O povo pobre, os trabalhadores e trabalhadoras das periferias e quebradas do Brasil inteiro não comemoraram a decisão do Senado, mas também não derramaram lágrima alguma de tristeza ou revolta por ela. O povo não quer Temer assim como já não queria Dilma. Porque o brilho que ainda chegava aos olhos de alguns era de uma estrela que já havia se apagado há muito tempo e, talvez pela dureza que a vida impõe o povo percebeu isso.
Mano Brown disse que a periferia virou as costas para o PT. É uma terrível injustiça dizer isso. Os governos do PT poderiam ter Desmilitarizado as Polícias e evitado o assassinato de milhares de jovens negros que nasceram condenados à pena de morte por serem pobres. Até a ONU – que não é nenhuma organização revolucionária – sugeria isso ao governo em seus relatórios, ano após ano.
Então pergunto: quem virou as costas pra quem?
Tive a oportunidade de trabalhar na ABRA, quando esta era presidida por Plínio de Arruda Sampaio e, todas as revistas que publicávamos continham números tão alarmantes quanto demolidores: os governos do PT assentaram menos famílias do que os governos de FHC.
Então pergunto: quem virou as costas pra quem?
Alguns anos atrás, quando tive o privilégio de estar por alguns dias no Mato Grosso do Sul, sob a mira dos usineiros (que Lula chamou de heróis do Brasil) ao lado dos Guaranis Kaiowá, discutíamos, com tristeza, o fato de que os governos do PT haviam demarcado, naquele momento, menos terras do que os governos da direita.
Então quem virou as costas pra quem?
Não, o povo não virou as costas ao PT. O povo seguiu sobrevivendo no inferno e batalhando o pão de cada dia, em cada greve, em cada luta, e foi deixando a estrela apagada para trás. É preciso ter a coragem de enxergar e dizer precisamente quando é que fomos derrotados.

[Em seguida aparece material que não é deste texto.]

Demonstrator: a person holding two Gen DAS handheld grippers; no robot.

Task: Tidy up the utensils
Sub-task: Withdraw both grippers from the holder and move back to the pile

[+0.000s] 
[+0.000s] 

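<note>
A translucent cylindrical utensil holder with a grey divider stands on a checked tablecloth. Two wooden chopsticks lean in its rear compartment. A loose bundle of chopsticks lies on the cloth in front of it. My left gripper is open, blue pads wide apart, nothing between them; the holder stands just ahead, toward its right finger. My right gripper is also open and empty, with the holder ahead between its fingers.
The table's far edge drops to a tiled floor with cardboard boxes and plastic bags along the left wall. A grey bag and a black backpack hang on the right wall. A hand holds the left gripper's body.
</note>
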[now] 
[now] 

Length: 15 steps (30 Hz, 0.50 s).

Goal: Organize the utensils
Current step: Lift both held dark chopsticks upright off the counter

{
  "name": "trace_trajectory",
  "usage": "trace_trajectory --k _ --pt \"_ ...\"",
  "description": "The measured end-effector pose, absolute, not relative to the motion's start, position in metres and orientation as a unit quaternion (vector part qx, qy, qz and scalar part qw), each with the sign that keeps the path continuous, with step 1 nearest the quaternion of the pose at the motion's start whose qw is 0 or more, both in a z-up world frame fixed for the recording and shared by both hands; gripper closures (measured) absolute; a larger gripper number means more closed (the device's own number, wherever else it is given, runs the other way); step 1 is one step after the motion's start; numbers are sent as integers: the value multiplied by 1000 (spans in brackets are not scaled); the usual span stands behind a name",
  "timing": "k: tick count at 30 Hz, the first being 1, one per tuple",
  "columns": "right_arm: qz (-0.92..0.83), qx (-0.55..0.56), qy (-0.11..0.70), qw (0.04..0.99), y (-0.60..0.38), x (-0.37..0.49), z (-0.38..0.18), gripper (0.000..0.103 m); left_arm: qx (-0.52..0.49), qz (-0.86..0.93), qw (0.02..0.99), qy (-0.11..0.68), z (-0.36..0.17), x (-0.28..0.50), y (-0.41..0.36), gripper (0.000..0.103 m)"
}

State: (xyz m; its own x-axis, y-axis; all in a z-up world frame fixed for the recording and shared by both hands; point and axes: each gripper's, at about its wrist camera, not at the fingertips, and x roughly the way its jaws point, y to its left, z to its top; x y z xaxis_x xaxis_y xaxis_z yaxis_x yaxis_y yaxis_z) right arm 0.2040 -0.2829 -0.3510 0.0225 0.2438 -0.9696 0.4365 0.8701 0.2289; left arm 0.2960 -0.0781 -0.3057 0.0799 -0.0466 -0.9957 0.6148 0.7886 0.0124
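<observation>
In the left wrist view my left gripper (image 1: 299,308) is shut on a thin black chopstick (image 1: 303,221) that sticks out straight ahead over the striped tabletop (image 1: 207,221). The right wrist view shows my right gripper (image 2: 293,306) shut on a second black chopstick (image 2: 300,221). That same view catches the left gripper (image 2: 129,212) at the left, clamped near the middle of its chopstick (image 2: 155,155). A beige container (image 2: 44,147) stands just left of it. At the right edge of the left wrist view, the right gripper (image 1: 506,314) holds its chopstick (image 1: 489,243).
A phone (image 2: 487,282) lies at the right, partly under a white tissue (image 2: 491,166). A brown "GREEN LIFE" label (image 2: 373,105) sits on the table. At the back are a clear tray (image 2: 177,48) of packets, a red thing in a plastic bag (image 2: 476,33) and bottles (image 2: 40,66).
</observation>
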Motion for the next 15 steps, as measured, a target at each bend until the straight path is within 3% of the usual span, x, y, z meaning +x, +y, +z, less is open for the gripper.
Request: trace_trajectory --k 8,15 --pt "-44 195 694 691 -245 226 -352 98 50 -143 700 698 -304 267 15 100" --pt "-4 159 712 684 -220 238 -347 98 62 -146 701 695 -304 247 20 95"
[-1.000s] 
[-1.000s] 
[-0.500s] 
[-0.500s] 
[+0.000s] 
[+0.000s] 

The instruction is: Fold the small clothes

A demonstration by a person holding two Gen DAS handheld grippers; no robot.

Nós não fomos derrotados agora, pelo Senado. Nós fomos derrotados quando Lula, talvez o símbolo mais importante da classe trabalhadora brasileira disse que Sarney era um homem respeitável. Fomos derrotados quando o Kit antihomofobia voltou pra gaveta porque o PT priorizou a aliança com a bancada evangélica. Fomos derrotados quando o PT colocou o exército para reprimir o nosso povo, preto, pobre, trabalhador, favelado no complexo do Alemão.
Nós não fomos derrotados agora.
A derrota aconteceu quando o PT abandonou a nossa classe em nome de um projeto burguês, branco, heterossexual, machista e liberal. Sequer direito ao aborto, nos deram. Sequer a descriminalização das drogas nos deram. Sequer o fim da saúde e educação privada nos deram.

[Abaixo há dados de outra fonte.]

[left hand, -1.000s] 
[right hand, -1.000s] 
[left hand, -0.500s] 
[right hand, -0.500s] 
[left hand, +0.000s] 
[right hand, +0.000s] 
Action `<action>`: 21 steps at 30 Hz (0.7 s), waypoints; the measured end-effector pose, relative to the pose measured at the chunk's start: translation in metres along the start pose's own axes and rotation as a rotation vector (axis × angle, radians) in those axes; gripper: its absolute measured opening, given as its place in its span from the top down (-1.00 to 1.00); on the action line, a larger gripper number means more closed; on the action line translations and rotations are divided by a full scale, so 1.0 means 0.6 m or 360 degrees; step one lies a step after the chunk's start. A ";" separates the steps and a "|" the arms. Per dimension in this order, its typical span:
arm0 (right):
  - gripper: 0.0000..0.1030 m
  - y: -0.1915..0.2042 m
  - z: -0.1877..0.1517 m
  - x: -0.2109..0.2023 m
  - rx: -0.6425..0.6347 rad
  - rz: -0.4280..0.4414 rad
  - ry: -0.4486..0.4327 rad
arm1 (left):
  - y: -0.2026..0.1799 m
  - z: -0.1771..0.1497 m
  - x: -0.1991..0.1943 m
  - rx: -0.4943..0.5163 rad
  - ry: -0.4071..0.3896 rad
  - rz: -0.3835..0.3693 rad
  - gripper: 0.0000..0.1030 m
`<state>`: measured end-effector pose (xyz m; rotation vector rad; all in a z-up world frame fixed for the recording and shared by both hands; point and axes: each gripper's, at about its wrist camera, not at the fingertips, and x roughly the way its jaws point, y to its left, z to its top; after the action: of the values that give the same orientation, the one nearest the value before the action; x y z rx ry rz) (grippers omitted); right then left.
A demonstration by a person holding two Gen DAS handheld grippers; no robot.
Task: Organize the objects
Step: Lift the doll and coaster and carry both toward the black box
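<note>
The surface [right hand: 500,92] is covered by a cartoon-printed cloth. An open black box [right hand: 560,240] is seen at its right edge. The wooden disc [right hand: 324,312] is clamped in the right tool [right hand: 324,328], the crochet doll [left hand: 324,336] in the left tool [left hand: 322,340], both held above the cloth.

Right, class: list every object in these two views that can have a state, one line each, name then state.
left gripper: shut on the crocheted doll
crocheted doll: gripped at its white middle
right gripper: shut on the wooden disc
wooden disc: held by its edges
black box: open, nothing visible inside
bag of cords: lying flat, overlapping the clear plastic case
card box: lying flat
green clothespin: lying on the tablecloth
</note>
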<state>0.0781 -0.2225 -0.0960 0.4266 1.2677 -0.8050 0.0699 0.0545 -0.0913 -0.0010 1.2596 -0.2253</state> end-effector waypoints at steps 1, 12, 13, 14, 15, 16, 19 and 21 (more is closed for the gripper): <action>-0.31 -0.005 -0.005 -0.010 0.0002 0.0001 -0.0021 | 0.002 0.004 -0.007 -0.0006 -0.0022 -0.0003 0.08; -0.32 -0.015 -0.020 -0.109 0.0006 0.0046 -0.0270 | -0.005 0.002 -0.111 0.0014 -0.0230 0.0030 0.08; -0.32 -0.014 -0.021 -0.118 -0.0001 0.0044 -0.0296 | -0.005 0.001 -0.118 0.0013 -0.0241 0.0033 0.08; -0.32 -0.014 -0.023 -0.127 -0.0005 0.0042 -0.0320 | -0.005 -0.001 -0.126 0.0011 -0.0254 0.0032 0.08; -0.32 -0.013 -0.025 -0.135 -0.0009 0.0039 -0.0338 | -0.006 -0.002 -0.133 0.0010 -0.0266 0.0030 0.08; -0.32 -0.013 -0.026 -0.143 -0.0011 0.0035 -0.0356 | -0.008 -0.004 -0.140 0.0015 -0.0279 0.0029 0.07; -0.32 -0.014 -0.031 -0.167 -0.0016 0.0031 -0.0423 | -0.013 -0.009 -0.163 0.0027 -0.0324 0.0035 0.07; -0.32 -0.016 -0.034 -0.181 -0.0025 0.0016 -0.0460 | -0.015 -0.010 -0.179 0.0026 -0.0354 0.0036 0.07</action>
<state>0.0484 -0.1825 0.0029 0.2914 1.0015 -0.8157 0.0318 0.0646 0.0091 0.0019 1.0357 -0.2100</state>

Sequer nos deram a VALE de volta. Sequer nos devolveram a metade vendida da petrobrás. Sequer reduziram a jornada de trabalho pra gerar empregos e qualidade de vida. Sequer… tanta coisa, meu deus!
É por isso que, de costas um pro outro, há muito tempo, o PT vai pra um lado e o povo caminhará para outro.
Não é certo que o caminho que o povo escolherá será melhor; isso é parte da disputa que devemos fazer aqueles que acreditam no futuro. É preciso não ter medo de ser feliz, mas é preciso não ter medo de verdade.
É preciso não ter medo de seguir sem a referência que tivemos por décadas de PTismo.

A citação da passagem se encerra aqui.